→ **EXERCISE REQUIREMENTS**:
Could you retype exactly the lines running from the line with "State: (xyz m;" to the end of the data, both included, and nothing else?

= = = = = = =

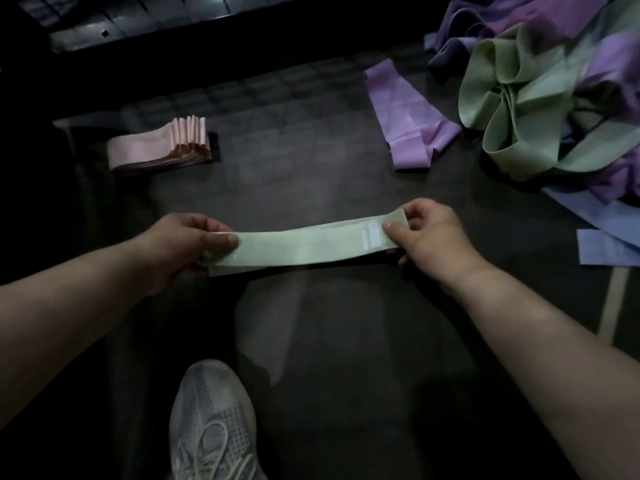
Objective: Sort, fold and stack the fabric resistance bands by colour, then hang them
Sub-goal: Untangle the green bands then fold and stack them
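Two hands on one green band (304,245) here, so I'd call this the flatten-it-out bit before a fold. The left hand (183,244) pinches the left end, thumb on top and fingers curled underneath. The right hand (429,233) does the same at the other end, with its thumb pressed down just beside the white printed label (372,237). Held like that, the band is stretched straight and flat in the air above the dark floor mat (294,161), a bit beyond the person's grey shoe (211,420). My guess is the light pull lines up both layers so the fold comes out square.

Placement of the rest makes sense too. A neat pink stack (159,147) sits on the mat off to the left, well apart from everything else, so that colour looks finished. Some purple bands (408,116) lie flat just beside the big messy heap (540,98) at the right, maybe the start of a purple pile, though I can't tell if they're folded. The heap itself is green, purple and blue all tangled together. A few blue bands (606,233) trail out of it near the right hand.

No green pile that I can see yet, so this one would probably start it. Plenty left to sort, and I can't make out anywhere to hang them in this dim light.
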The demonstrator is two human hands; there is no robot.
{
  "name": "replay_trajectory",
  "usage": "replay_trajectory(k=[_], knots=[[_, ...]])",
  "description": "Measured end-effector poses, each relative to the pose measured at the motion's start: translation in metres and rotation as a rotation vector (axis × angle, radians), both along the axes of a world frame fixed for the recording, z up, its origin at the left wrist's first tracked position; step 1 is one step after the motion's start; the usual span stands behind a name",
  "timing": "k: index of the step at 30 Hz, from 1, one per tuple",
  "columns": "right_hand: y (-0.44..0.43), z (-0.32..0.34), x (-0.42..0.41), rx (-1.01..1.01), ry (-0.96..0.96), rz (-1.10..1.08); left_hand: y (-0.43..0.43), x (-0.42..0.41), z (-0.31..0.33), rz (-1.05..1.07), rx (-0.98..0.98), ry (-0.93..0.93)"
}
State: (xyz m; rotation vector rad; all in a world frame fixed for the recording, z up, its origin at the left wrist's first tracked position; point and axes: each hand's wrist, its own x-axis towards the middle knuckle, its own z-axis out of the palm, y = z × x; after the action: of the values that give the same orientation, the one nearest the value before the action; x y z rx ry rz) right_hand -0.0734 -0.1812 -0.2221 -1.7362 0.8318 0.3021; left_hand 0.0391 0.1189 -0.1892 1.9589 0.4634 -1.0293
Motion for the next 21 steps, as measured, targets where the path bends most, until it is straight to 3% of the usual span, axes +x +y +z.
replay_trajectory(k=[6, 11, 15, 19, 21], knots=[[0.000, -0.010, 0.001, -0.135, 0.007, 0.089, 0.002, -0.015, -0.012, 0.017, 0.111, -0.210], [-0.008, -0.012, 0.002, -0.394, 0.068, 0.345, 0.011, -0.016, -0.025, 0.035, 0.192, -0.321], [-0.016, -0.006, -0.001, -0.408, 0.110, 0.607, 0.019, -0.010, -0.028, -0.429, 0.442, -0.436], [-0.023, -0.001, 0.003, -0.425, 0.080, 0.654, 0.019, -0.015, -0.017, -0.887, 0.619, -0.591], [-0.024, 0.001, 0.004, -0.432, 0.054, 0.665, 0.018, -0.015, -0.016, -0.999, 0.644, -0.634]])
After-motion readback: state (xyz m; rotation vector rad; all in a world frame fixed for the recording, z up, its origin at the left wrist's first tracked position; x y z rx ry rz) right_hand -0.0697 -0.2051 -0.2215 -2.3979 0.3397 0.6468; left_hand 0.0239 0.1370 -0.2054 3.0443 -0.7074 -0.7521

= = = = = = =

→ **SOLUTION FOR THIS PROBLEM**:
State: (xyz m; rotation vector rad; all in a world frame fixed for the recording, z up, its origin at the left wrist's first tracked position; point and axes: each hand's wrist, its own x-axis towards the middle knuckle, its own z-axis out of the palm, y = z × x; after the action: of the values that give the same orientation, the one nearest the value before the action; x y z rx ry rz) right_hand -0.0734 -0.1812 -0.2221 -1.7362 0.8318 0.3021; left_hand 0.0391 0.1189 -0.1892 1.9589 0.4634 -1.0293
Motion for the next 21 steps, as measured, targets where the path bends most, until it is straight to 3% of the usual span, axes +x +y +z.
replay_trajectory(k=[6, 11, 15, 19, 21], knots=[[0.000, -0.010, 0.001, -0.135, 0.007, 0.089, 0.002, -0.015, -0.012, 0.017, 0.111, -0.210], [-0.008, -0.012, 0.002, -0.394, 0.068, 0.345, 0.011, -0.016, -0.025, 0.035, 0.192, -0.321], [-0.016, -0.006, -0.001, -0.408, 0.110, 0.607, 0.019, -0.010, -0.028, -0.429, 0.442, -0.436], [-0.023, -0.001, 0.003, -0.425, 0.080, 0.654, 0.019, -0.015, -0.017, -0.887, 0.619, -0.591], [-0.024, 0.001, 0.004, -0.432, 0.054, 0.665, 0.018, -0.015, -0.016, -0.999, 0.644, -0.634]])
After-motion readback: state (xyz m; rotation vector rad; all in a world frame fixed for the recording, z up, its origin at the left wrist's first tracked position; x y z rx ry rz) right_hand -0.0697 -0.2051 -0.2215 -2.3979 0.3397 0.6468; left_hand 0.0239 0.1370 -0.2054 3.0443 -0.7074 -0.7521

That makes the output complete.